Is this what consumers want?
There is one major difference between prescriptions written for workers comp and those written under conventional health plans. When you fill a prescription under your health plan, you almost always are asked for a co-payment. The co-pay tends to be much higher for brand name drugs, which is an incentive for the consumer to choose a generic equivalent. But in workers comp, there is never a co-pay. Thus there is no incentive for the consumer to make do with a generic equivalent. Does this mean that consumers -- injured workers -- are driving up the costs of prescriptions by requesting brand name medications? It might be a factor, but I doubt that it's a major factor. The answers lie in the highly trained minds of the doctors. Just what are they thinking? What leads a doctor to prescribe a powerful and addictive drug, when a safer generic is readily available? What is the specific decision making process for a doctor when he or she takes out the little prescription pad?

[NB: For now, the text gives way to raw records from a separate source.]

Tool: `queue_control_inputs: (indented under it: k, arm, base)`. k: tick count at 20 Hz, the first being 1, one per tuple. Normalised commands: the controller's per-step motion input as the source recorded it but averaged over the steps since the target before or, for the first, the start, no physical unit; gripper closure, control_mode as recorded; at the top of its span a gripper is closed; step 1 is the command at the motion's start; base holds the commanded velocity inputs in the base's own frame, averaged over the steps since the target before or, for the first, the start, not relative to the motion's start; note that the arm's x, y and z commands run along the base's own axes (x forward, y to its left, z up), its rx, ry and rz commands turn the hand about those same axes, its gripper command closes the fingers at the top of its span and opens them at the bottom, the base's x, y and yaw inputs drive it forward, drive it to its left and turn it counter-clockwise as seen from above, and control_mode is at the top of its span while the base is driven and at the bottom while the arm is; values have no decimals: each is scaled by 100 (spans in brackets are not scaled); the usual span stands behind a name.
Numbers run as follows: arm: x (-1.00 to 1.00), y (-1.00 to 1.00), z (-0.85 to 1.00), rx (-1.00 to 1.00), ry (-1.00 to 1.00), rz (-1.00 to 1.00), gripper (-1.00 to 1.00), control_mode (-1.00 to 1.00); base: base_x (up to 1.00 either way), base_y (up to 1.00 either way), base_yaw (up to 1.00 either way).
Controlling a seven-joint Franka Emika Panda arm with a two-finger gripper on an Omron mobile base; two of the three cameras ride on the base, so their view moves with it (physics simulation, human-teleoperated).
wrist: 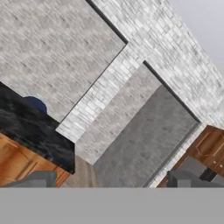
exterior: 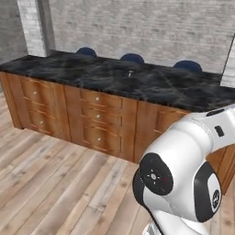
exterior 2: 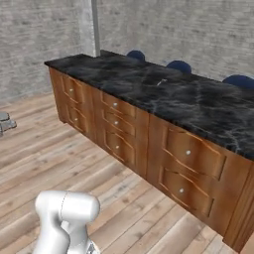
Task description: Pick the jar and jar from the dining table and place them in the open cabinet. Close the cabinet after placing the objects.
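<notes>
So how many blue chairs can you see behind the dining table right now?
3. Their blue backs show above the far edge of the dining table: left chair, middle chair, right chair. Only the tops are visible, so more may be hidden.

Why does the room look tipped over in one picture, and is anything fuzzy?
Hand view: camera rolled with the hand, so the brick walls and the dining table slant. Left base view: the arm's near joint looms large and soft-edged. Right base view: even light, no glare on the table's marble.

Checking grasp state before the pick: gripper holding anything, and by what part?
Nothing held. The gripper is open, fingertips apart with only wall and floor between them, away from the table.
</notes>
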Motion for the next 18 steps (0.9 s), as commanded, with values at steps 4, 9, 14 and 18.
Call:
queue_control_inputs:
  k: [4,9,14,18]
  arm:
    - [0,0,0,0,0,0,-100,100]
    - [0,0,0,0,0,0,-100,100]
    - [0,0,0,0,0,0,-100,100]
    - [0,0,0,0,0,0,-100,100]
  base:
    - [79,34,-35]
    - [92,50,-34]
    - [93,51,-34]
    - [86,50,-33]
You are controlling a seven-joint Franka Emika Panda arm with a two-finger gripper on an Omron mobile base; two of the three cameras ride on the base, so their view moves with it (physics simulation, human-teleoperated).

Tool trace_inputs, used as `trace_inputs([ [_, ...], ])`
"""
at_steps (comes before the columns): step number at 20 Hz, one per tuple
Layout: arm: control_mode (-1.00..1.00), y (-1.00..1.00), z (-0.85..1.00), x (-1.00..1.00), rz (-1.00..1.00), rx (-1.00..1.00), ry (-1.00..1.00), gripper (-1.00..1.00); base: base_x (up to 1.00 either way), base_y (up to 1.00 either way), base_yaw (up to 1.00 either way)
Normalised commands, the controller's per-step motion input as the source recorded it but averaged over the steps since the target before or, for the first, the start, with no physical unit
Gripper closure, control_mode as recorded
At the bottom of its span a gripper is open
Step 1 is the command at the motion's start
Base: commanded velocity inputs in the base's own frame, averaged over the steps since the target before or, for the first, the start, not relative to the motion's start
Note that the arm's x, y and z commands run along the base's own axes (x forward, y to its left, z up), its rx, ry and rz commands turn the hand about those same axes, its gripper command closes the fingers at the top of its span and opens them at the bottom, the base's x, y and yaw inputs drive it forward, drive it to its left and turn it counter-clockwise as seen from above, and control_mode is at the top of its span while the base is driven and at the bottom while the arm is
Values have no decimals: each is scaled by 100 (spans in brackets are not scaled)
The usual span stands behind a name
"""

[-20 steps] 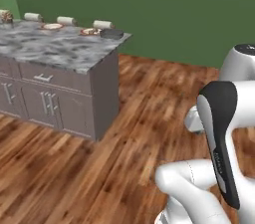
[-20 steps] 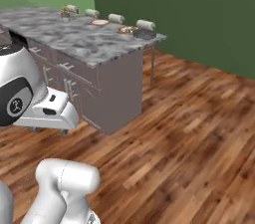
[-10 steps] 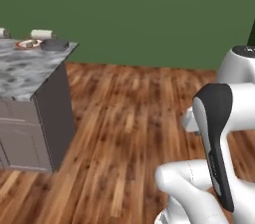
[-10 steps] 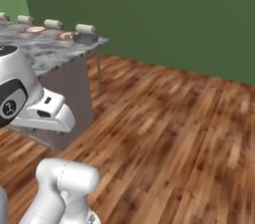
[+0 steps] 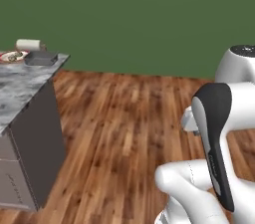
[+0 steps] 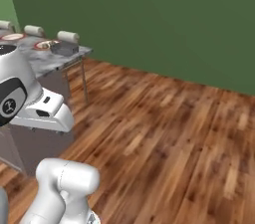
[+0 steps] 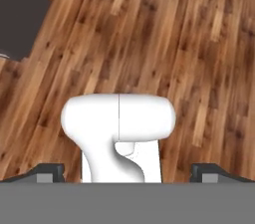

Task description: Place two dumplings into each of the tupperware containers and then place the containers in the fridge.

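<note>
Filling the far side, a green wall [image 5: 149, 14] backs a wooden floor [image 6: 169, 133]. On the marble counter's [image 5: 22, 86] far corner sits a shallow grey tupperware container [image 5: 41, 58], low-walled, just beside a red-rimmed plate [image 5: 12, 56]. The gripper [image 7: 127, 172] stands wide apart, holding nothing, above the floor.

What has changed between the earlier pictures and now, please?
The base has turned, so the whole view has swung: the counter has slid toward the left edge and more green wall and wood floor show. Nothing was taken hold of or let go. The container and plate stay on the counter; the jaws stay open.
</note>
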Motion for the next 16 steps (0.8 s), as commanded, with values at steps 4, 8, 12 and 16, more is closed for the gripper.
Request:
trace_inputs([
  [4, 100, 0, 0, 0, 0, 0, 0, -100, 100, -33, 0],
  [8, 100, 0, 0, 0, 0, 0, 0, -100, 100, -19, 0],
  [12, 100, 0, 0, 0, 0, 0, 0, -100, 100, -14, 0],
  [16, 100, 0, 0, 0, 0, 0, 0, -100, 100, -13, 2],
])
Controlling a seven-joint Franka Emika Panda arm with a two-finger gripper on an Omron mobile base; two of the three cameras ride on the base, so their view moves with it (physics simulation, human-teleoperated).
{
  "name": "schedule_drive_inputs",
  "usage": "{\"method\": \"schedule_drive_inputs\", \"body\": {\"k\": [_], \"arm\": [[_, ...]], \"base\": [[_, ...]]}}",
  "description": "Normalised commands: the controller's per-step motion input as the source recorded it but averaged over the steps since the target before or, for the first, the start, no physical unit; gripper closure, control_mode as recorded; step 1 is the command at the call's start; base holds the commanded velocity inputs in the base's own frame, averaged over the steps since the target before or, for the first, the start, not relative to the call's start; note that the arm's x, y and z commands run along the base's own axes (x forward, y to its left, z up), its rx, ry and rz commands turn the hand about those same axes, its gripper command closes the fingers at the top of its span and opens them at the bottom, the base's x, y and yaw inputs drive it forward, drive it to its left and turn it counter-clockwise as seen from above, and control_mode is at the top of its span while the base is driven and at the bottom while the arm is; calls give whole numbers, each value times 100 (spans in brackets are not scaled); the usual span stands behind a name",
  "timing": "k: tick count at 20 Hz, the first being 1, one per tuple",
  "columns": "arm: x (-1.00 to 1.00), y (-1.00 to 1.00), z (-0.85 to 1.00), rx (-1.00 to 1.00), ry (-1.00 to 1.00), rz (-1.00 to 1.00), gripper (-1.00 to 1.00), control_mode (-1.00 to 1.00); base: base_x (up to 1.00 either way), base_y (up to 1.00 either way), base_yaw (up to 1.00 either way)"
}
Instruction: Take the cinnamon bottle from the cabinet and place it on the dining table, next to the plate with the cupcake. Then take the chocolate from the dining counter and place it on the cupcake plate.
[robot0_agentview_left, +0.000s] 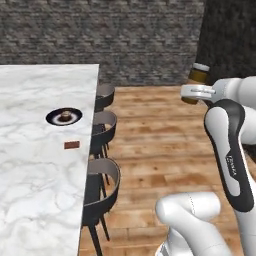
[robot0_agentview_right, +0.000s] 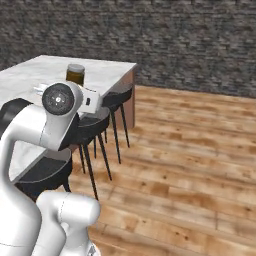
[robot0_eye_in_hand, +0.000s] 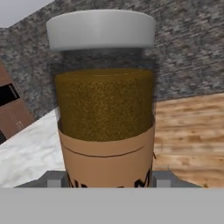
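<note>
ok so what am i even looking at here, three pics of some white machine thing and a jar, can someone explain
It is a rendered kitchen with a white robot arm on a driving base. Two pictures come from cameras on that base, behind the arm to its left and right. The third looks out from the arm's hand.

The arm's fingers are closed on the cinnamon bottle, a brown jar with a pale cap, held upright in the air. It also shows in the left base view and the right one.

On the white marble dining table lie a dark plate with a tiny cupcake, and nearer, apart from the plate, a small chocolate bar. Dark stools stand along the table's edge.
</note>
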Motion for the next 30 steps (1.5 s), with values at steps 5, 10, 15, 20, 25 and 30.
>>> {"method": "schedule_drive_inputs", "body": {"k": [5,10,15,20,25,30], "arm": [[0,0,0,0,0,0,100,100],[0,0,0,0,0,0,100,100],[0,0,0,0,0,0,100,100],[0,0,0,0,0,0,100,100],[0,0,0,0,0,0,100,100],[0,0,0,0,0,0,100,100]], "base": [[78,-32,19],[74,-34,22],[72,-32,25],[66,-27,36],[56,-24,50],[38,-20,68]]}}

This is a workers comp blog. We don't presume to have the answers to these compelling questions. We do try, however, to identify the key issues and this is indeed a big one. Prescription choices and costs are an important dimension of the workers comp world. The continuing popularity of the widely abused Oxycontin, the off-label use of branded drugs such as Neurontin, and the heavy reliance on branded anti-inflammatory drugs add up to big profits for the drug companies. But are they medically necessary? Are these drugs really what injured workers need to get better? Are doctors making the right choices for the right reasons? Only time -- and better data -- will tell. We will surely revisit this issue in future blogs.